■ Task to carry out:
Exactly the lines from the one holding "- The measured" through the last line of the listing below must appear in the answer, and no pictures.

Dataset excerpt Start Marker

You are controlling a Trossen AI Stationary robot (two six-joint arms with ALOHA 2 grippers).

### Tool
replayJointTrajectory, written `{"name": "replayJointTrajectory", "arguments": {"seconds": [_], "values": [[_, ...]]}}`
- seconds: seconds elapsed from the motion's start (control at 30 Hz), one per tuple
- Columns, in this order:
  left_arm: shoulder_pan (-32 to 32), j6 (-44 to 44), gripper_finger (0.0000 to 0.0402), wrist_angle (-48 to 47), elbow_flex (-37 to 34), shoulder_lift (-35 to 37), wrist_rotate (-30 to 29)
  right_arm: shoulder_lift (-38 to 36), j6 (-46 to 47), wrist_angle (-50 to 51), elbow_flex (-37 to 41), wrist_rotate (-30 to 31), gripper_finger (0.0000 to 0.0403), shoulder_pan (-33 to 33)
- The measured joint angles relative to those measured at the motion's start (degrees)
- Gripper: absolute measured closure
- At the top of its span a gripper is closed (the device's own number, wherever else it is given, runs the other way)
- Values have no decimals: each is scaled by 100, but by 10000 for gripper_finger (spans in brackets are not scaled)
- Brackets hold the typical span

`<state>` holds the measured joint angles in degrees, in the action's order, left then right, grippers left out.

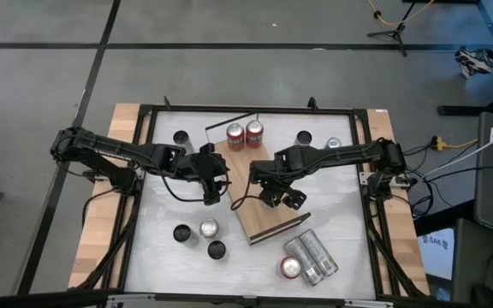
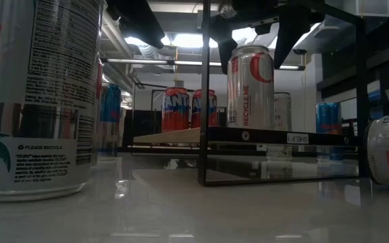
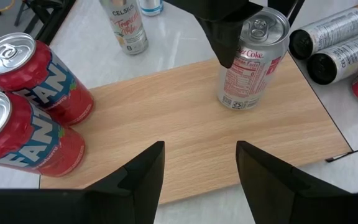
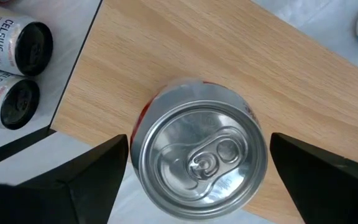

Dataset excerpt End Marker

■ Written reply:
- The measured joint angles relative to those measured at the motion's start (degrees)
- Gripper: absolute measured closure
- At the top of its span a gripper is closed (the device's own number, wherever else it is given, runs the other way)
- Values have no decimals: each is scaled by 100, but by 10000 for gripper_finger (spans in brackets are not scaled)
- Brackets hold the typical span

`<state>` holds the measured joint angles in degrees, in the action's order, left then right, grippers left out.

Output is complete for this exercise.